Early in my count, I noticed an anonymous metal can almost completely buried near the path -something which, in a different country, might have worried me. But with only sheep and grass in the adjacent field, I assumed it wouldn’t have been a cost-efficient use of terrorist resources. So, I threw caution to the wind and risked a gentle kick to nudge it into the ditch in hopes of frightening whatever was hiding there to come out of camouflage with their labels up. A few curious birds immediately flew over to see if I had been scattering food for them, but then, evidently disappointed at my insensitivity, they carried on with their day jobs.
Across the road, several glassy-eyed cows studied me for a moment, mildly curious, and then turned their mindless attentions to something else; sheep in the field beside me ran away to a safe distance, and eventually realizing they were still alive, turned to watch what I’d do next -nothing interesting as it turned out. In fact, I think I let down both sides, because, already pocket-full, I couldn’t definitely ID the can so I moved on.

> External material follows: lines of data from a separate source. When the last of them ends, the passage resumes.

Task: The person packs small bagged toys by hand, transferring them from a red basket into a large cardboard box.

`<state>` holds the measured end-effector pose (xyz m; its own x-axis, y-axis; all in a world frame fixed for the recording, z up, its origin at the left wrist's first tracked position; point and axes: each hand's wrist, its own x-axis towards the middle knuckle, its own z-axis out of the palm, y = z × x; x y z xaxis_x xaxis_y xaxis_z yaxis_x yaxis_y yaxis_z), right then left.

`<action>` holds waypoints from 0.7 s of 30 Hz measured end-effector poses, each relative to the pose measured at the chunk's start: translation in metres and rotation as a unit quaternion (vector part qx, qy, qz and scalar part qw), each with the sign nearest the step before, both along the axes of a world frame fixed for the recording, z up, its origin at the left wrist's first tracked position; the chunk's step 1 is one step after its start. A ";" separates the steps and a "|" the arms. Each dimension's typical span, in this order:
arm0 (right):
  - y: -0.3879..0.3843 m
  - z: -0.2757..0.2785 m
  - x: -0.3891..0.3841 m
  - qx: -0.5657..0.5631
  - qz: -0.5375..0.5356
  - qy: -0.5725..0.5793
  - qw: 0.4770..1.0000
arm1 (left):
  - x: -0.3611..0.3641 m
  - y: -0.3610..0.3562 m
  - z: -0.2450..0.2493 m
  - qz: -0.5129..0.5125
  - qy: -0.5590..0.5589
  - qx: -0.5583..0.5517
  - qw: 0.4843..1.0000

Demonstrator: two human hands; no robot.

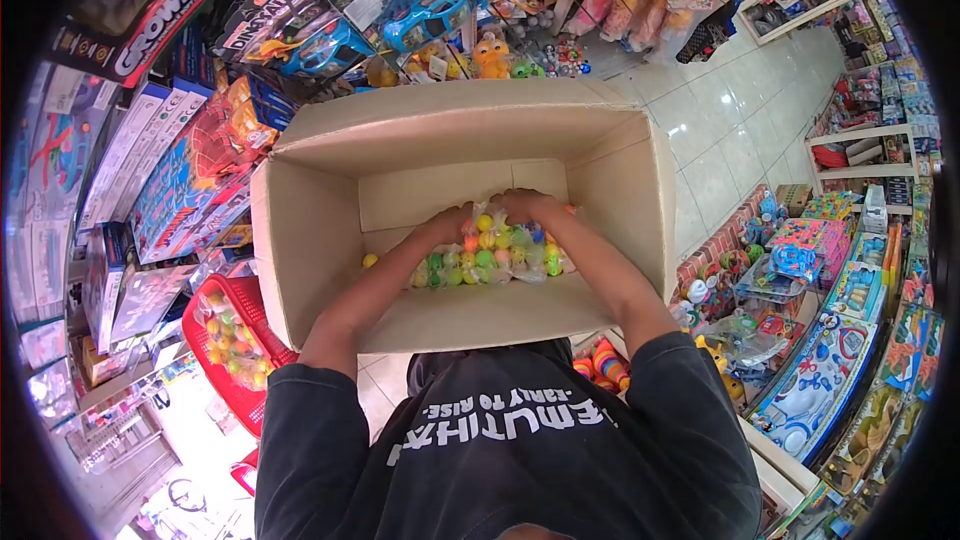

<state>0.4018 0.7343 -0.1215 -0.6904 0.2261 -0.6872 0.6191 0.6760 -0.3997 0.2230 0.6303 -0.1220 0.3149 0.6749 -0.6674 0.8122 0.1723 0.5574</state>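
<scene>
A large open cardboard box (310, 240) stands in front of me, with both my arms reaching into it. Clear plastic bags of small colourful balls (485, 258) lie along its bottom, mostly yellow, green and orange. My left hand (452, 224) is closed on the left side of a bag of balls (485, 223) near the box's far wall. Curled at the top right of the same bag is my right hand (527, 206). The fingertips of both hands are partly hidden. One loose yellow ball (370, 260) sits at the left inside the box.
A red plastic basket (225, 360) with bagged balls stands at the left. Boxed toys (190, 160) are stacked beyond it. Packaged toy vehicles (435, 10) hang behind the box. Tiled floor (740, 105) and toy-filled shelves (820, 370) lie to the right.
</scene>
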 end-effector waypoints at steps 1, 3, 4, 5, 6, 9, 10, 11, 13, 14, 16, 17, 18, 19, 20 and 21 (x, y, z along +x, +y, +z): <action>0.004 0.011 -0.003 -0.019 0.010 -0.026 0.999 | -0.002 0.002 0.007 0.008 -0.001 0.003 1.000; 0.010 0.030 -0.002 -0.009 0.009 -0.022 1.000 | -0.015 0.005 0.016 0.002 0.013 0.036 0.999; 0.011 0.043 -0.002 -0.003 0.008 -0.019 1.000 | -0.022 0.007 0.022 -0.003 0.027 0.064 0.998; 0.014 0.056 -0.002 0.000 0.008 -0.019 1.000 | -0.029 0.009 0.028 -0.004 0.028 0.067 0.997; 0.016 0.077 -0.003 0.007 0.003 -0.017 1.000 | -0.035 0.012 0.041 -0.026 0.051 0.060 0.997; 0.013 0.130 0.007 0.027 -0.016 0.035 0.999 | -0.046 0.009 0.095 -0.056 0.081 0.055 0.994; 0.009 0.146 0.013 0.035 -0.032 0.083 0.995 | -0.048 0.003 0.115 -0.065 0.085 0.055 0.993; 0.004 0.162 0.019 0.036 -0.029 0.089 0.995 | -0.051 -0.005 0.135 -0.062 0.091 0.055 0.992; -0.010 0.193 0.032 0.045 -0.078 0.124 0.988 | -0.053 -0.022 0.173 -0.006 -0.009 0.074 0.997; -0.021 0.206 0.038 0.049 -0.074 0.127 0.988 | -0.056 -0.031 0.190 -0.003 -0.006 0.079 0.997; -0.048 0.231 0.052 -0.026 -0.167 0.300 0.939 | -0.066 -0.052 0.222 0.065 -0.156 0.143 0.975; -0.067 0.248 0.057 -0.086 -0.225 0.346 0.907 | -0.067 -0.067 0.238 0.118 -0.184 0.176 0.960; -0.087 0.261 0.060 -0.146 -0.280 0.389 0.866 | -0.067 -0.085 0.255 0.170 -0.210 0.208 0.940; -0.107 0.267 0.065 -0.207 -0.319 0.439 0.814 | -0.063 -0.105 0.274 0.245 -0.246 0.219 0.912; -0.125 0.269 0.072 -0.269 -0.355 0.484 0.753 | -0.056 -0.127 0.288 0.318 -0.281 0.228 0.876; -0.136 0.269 0.085 -0.334 -0.343 0.485 0.732 | -0.048 -0.151 0.295 0.379 -0.337 0.232 0.830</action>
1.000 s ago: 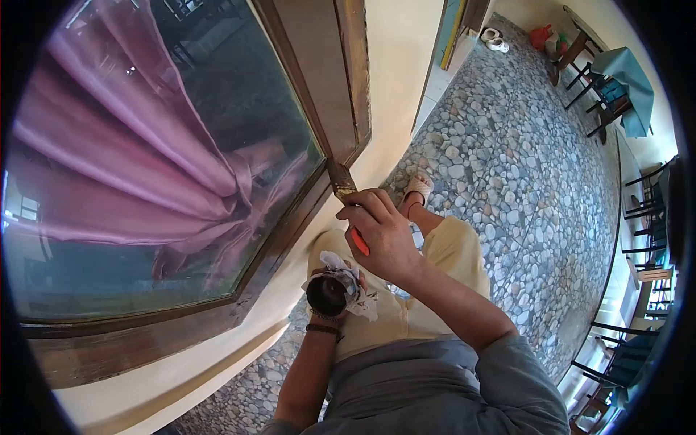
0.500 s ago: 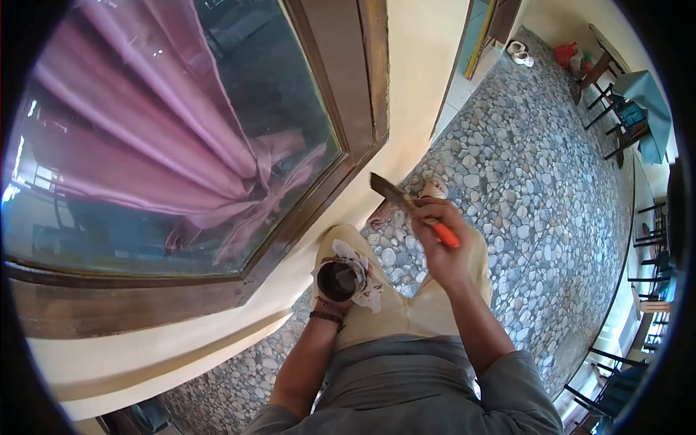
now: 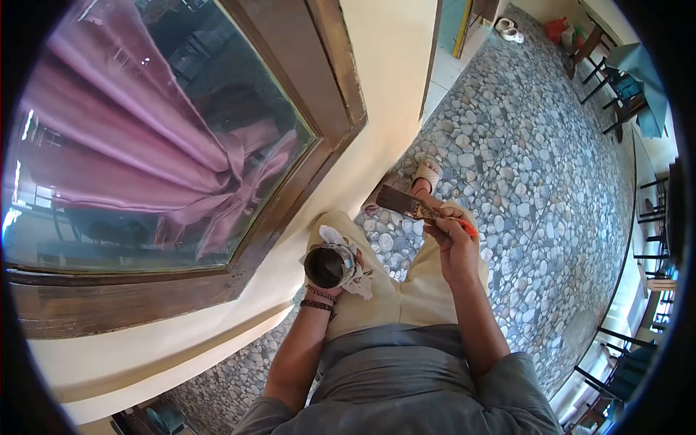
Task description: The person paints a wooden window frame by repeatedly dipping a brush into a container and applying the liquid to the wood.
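My right hand (image 3: 458,250) is closed round the orange handle of a paintbrush (image 3: 417,208). Its dark brown, stained bristles point left, above my lap. In my left hand (image 3: 325,292), low over my thigh, is an open can (image 3: 325,267), its dark interior facing up. Crumpled, stained white paper or cloth (image 3: 357,281) surrounds the can's right side. Most of the left hand's fingers are hidden behind the can and wrapping. Brush and can are apart. Left of both hands is a brown wooden window frame (image 3: 290,192) with worn edges.
Behind the window glass hangs a tied pink curtain (image 3: 181,156). A cream wall (image 3: 388,94) runs beside the window. The floor (image 3: 522,181) is pebble-patterned. Chairs (image 3: 627,98) and a table stand at the right, with white shoes (image 3: 509,30) and a red bag (image 3: 556,30) farther off.
My right hand has turned the paintbrush so its broad face shows, lowering the bristles slightly. The can has shifted a little left and up in view. The camera view has also shifted.
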The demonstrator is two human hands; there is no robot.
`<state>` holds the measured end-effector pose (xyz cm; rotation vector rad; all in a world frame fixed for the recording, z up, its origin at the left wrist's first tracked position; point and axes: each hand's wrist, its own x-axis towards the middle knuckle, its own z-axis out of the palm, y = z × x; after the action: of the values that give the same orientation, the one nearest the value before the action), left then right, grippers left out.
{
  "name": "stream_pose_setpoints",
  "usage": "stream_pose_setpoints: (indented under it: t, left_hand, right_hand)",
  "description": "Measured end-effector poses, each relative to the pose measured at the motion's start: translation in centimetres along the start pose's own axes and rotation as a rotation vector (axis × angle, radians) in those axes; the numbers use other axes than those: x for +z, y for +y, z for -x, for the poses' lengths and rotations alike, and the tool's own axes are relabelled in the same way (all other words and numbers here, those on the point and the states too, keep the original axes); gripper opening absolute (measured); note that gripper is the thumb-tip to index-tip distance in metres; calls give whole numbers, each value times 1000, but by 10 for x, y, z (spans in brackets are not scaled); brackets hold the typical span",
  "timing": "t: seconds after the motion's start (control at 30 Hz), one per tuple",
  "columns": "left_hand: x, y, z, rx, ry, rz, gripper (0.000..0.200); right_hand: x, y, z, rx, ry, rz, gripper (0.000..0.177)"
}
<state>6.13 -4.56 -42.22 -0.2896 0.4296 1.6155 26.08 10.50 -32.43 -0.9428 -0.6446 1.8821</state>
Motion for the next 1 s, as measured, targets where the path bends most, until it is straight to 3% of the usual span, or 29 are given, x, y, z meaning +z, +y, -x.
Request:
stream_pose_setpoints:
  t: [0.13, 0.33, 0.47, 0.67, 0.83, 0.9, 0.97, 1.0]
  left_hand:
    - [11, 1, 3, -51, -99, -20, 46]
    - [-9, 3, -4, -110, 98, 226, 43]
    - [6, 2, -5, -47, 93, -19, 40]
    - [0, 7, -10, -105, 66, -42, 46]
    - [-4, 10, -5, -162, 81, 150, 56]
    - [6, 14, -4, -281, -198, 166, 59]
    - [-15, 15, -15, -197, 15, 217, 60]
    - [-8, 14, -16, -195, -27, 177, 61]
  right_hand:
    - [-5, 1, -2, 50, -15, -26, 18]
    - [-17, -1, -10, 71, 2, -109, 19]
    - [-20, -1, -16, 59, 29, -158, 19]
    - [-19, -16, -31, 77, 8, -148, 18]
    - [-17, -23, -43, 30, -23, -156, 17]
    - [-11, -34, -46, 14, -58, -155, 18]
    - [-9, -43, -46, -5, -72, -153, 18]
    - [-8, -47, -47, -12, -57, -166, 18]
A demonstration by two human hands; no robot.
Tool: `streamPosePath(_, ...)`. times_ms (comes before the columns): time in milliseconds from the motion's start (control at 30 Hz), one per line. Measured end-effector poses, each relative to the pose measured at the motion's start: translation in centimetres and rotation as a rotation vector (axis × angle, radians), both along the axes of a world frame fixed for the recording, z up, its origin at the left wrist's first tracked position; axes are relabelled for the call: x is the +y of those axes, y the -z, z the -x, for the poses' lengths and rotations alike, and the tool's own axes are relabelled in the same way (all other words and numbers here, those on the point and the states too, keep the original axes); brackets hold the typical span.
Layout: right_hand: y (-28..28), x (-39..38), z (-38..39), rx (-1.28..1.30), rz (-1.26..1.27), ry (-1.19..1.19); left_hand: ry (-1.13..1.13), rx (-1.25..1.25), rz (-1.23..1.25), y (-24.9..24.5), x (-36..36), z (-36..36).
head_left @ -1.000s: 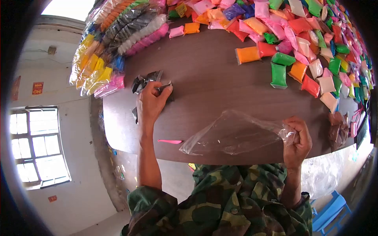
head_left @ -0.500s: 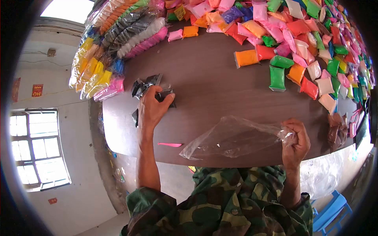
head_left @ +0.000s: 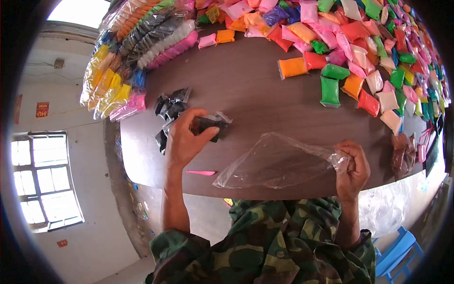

But I am only human, and eventually fatigue started to dim my senses and my count. When I realized the road was heading for a horizon I was never meant to reach, I began to see the whole of the day’s endeavour as simply a game between different teams.
For the first kilometre or so, beer cans had outnumbered soft drink cans by a factor of ten to one, and I imagined they were probably from day-labourers who were decompressing after a day spent labouring in paradise; whereas at about kilometre seven, the sugar squad seemed to make its move, and almost tied the score.
The suspense was what kept me going -I mean, you don’t leave a hockey game in the last period, do you? Anyway, in the final stretch where it really matters, the cola team -my favourite by now- started to lag behind and eventually lost the game by a significant 1:2 ratio.
I don’t know why that disappointed me, but it did. I know I shouldn’t take sides; it’s not scientific but I couldn’t help but pull for the underdog. They’d given it all they’d had until, fatigued like me, they’d faded at the end. Still, a more tawdry realization began to dawn on me: both the beer and soft drinks cans had sold their souls, to the allure of easy disposability; ditch things had devolved into little more than aluminum, and I worried about it.
It’s a sad thing to attempt a paradigm shift to an entirely different way of life but I’m pretty sure the future is going to be in paper cans, which once emptied, could hang like tinsel from low lying branches or be crushed and recycled into paper towels. Compostable seaweed cans are also an exciting prospect… And yet, even though I’m a well-regarded can Magister now, I’d still like to think of myself as adaptable. The future beckons!